**Instructions for the task:**
Give back exactly the lines of the data below, starting with the line that has "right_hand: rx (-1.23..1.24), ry" and going on through the line that has "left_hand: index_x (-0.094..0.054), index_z".

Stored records
+-------+

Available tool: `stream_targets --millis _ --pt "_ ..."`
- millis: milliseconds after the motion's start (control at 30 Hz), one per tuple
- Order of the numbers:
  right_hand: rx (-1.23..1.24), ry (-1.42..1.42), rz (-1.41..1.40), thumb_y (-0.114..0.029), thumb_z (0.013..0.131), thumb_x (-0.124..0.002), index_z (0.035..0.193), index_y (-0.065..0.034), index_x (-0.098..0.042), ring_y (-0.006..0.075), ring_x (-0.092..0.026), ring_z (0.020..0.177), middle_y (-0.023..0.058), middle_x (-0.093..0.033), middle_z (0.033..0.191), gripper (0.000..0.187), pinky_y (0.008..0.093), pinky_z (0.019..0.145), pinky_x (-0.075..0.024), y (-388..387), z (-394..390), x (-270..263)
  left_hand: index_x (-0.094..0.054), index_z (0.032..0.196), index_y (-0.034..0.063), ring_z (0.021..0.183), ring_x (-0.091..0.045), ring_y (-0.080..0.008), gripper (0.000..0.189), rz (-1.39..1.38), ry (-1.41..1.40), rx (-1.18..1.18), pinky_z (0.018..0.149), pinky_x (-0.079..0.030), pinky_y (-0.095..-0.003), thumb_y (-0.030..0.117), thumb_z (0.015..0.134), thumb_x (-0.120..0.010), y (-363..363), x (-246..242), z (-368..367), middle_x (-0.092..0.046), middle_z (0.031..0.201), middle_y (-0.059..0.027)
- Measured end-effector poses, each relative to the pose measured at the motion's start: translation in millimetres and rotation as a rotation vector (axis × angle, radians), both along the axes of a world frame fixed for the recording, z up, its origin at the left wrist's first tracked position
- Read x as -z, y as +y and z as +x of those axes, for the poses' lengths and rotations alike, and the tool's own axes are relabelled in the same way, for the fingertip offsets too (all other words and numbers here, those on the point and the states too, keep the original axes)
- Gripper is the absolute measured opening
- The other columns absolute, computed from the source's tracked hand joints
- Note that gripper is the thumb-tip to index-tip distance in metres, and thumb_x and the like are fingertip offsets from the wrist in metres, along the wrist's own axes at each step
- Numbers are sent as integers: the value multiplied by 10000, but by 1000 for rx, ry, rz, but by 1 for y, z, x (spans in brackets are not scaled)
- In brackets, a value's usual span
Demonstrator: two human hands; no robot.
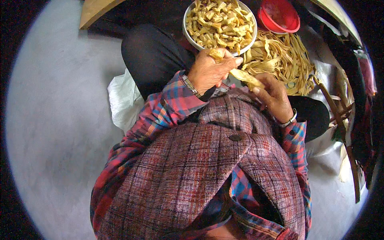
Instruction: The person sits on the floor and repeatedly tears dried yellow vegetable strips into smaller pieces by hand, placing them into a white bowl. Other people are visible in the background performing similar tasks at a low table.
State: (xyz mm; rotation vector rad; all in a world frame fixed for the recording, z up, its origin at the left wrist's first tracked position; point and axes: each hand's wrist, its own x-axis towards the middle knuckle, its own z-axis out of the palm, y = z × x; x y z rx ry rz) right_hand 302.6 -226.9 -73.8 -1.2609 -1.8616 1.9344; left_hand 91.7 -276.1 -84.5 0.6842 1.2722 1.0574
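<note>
A flat, pale-yellow dried plant strip (243, 76) runs between my two hands over my lap. My left hand (207, 70) grips one end, and a folded yellow piece (215, 54) shows at its fingers. The strip's other end is pinched by my right hand (272, 95). Just beyond my left hand stands a round white basin (186, 33) heaped with small folded or knotted yellow pieces (220, 25). To its right, past my right hand, lies a pile of long loose yellow strips (277, 58).
A red plastic bowl (279, 16) sits at the far side of the pile. White plastic sheeting (121, 99) lies by my left leg on the grey floor (63, 126). A dark wooden bar (339, 129) stands at the right. A wooden edge (97, 12) shows at upper left.
</note>
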Motion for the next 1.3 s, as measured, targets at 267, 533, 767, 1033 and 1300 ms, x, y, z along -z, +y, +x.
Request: stream_targets --millis 267,533,767,1033,1300 --pt "-206 122 298 -255 891 -476 750 11 -519 159 -406 572 70 -450 608 303 298 549 -348 10 -45 -35 -549 730 49 359 -335 -29 143 66 -387 -112 327 -268 -193 139 819 -615 10 -26 -26 -392 480 51" --pt "-137 52 364 -233 882 -490 700 21 -526 150 -401 550 68 -423 585 315 295 531 -336 48 -49 -59 -563 796 66 414 -366 -41 105 163 -342 -198 359 -319 -197 151 812 -623 40 -42 -42 -424 546 35" --pt "19 39 895 -215 861 -539 692 -2 -479 202 -322 496 126 -380 549 279 324 482 -336 162 -88 -95 -563 810 76 401 -314 -35 134 410 -131 -184 408 -351 -215 205 829 -591 150 -95 -74 -420 560 36" --pt "214 2 1153 -316 851 -533 878 -41 -619 233 -475 531 123 -498 579 290 322 522 -386 250 -122 -76 -567 739 54 420 -421 -50 186 498 226 -252 379 -418 -206 220 804 -617 247 -81 -96 -468 561 27" --pt "13 -592 1406 -331 833 -533 767 -73 -601 257 -564 605 146 -577 632 275 352 593 -445 290 -132 -23 -640 715 15 681 -628 -329 269 338 1291 -520 671 -506 -394 277 697 -578 289 -28 -98 -620 710 -200"
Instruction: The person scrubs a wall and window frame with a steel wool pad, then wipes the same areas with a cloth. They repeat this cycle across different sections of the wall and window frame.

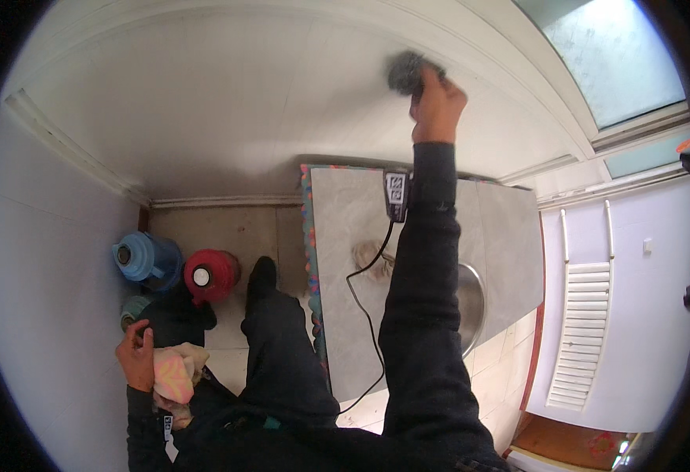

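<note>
My right hand (440,109) reaches out at arm's length, its fingers shut on a dark grey scouring pad (405,73), probably wire wool. The pad is blurred and appears to be against the white panel (233,94) in front of me. At lower left, my left hand (136,359) has its thumb and fingers curled near the wall. A pink and cream cloth (174,374) lies right beside its palm. Whether the fingers grip this cloth is hidden.
Below the panel stands a grey-topped table (345,330) with a round metal basin (471,307) and a crumpled cloth (370,259). A black cable (368,312) crosses it. Blue (144,259) and red (212,274) plastic jugs stand by my feet. A white radiator (580,336) hangs at right.
</note>
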`<state>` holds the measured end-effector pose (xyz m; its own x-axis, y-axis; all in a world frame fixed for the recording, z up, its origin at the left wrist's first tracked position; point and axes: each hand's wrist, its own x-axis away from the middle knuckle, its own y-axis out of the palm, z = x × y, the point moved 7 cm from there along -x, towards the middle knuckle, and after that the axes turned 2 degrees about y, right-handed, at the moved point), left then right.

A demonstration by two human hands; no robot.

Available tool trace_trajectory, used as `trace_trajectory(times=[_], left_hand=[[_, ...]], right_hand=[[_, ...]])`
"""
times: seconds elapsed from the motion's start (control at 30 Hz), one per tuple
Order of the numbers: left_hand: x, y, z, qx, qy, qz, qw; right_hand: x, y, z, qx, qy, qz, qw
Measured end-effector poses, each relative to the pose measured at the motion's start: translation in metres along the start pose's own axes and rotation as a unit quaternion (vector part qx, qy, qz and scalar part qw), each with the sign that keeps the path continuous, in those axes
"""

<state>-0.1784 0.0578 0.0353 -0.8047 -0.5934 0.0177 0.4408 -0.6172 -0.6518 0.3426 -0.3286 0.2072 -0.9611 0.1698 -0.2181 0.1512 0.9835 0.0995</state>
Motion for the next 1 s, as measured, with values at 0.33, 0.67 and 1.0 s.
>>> trace_trajectory(times=[0.33, 0.67, 1.0], left_hand=[[-0.001, -0.001, 0.001, -0.018, -0.005, -0.007, 1.000], [-0.001, -0.001, 0.008, -0.013, -0.010, -0.014, 1.000], [-0.001, -0.003, 0.009, -0.009, -0.010, 0.000, 1.000]], right_hand=[[0.001, 0.006, -0.007, 0.011, -0.027, -0.027, 0.999], [0.013, 0.005, 0.041, 0.212, -0.018, -0.022, 0.977], [0.041, 0.035, 0.053, 0.234, -0.007, -0.040, 0.971]])
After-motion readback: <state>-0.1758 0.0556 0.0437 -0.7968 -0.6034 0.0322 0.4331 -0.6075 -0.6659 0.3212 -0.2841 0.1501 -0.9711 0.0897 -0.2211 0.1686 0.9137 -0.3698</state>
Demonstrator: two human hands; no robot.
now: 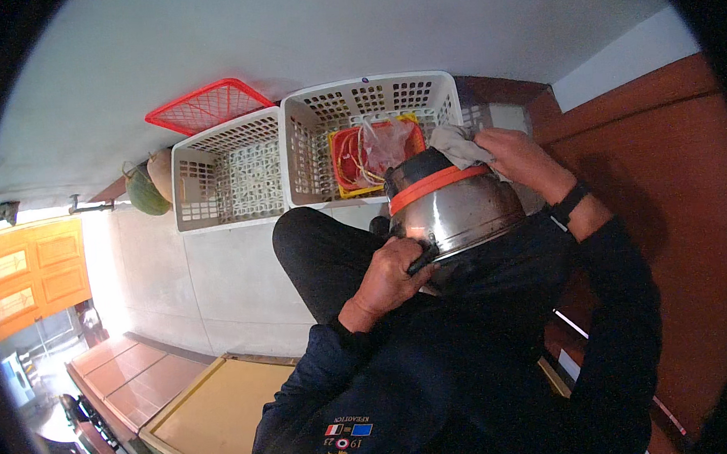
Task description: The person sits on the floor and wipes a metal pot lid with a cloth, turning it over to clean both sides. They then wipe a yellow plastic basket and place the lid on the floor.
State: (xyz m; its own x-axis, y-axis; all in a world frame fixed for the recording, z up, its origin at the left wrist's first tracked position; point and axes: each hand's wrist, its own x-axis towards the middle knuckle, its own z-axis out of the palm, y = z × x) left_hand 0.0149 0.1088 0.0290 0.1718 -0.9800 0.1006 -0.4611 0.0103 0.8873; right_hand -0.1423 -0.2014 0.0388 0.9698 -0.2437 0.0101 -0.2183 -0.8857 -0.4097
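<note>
A stainless-steel pot (461,212) with an orange band and a dark end lies tilted over my lap. My left hand (390,275) grips its black handle (424,258) on the near side. At the dark end, my right hand (517,154) holds a crumpled grey cloth (461,146) against the pot. A black band is on my right wrist. The pot's inside is hidden from view.
Beyond my knees stand two white plastic crates (180,193), one holding a red basket (351,163) with a clear plastic bag. A red mesh basket (212,105) leans by the wall. A green gourd (146,192) lies left; a yellow-topped cabinet (225,413) stands lower left.
</note>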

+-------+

**Output of the task:**
  right_hand: rx (-1.23..1.24), ry (-1.42..1.42), rz (-1.41..1.40), thumb_y (-0.114..0.029), thumb_z (0.013..0.131), thumb_x (-0.124..0.002), index_z (0.035..0.193), index_y (-0.065..0.034), index_x (-0.098..0.042), ring_y (-0.006..0.075), ring_x (-0.092..0.026), ring_z (0.020..0.177), middle_y (-0.023..0.058), middle_x (-0.093..0.033), middle_z (0.033..0.191), gripper (0.000..0.187), pinky_y (0.008..0.093), pinky_z (0.019..0.145), pinky_x (-0.075..0.024), y (-388..387), z (-394..390), x (-270..263)
  left_hand: index_x (-0.094..0.054), index_z (0.032..0.196), index_y (-0.034..0.063), ring_z (0.021..0.183), ring_x (-0.091..0.045), ring_y (-0.080..0.008), gripper (0.000..0.189), rz (-1.39..1.38), ry (-1.41..1.40), rx (-1.18..1.18), pinky_z (0.018..0.149), pinky_x (-0.079..0.030), pinky_y (-0.095..-0.003), thumb_y (-0.030..0.117), thumb_z (0.015..0.134), thumb_x (-0.120..0.010), y (-363..363), x (-246..242), z (-368..367), middle_x (-0.092..0.046), middle_z (0.031..0.201), middle_y (-0.059..0.027)

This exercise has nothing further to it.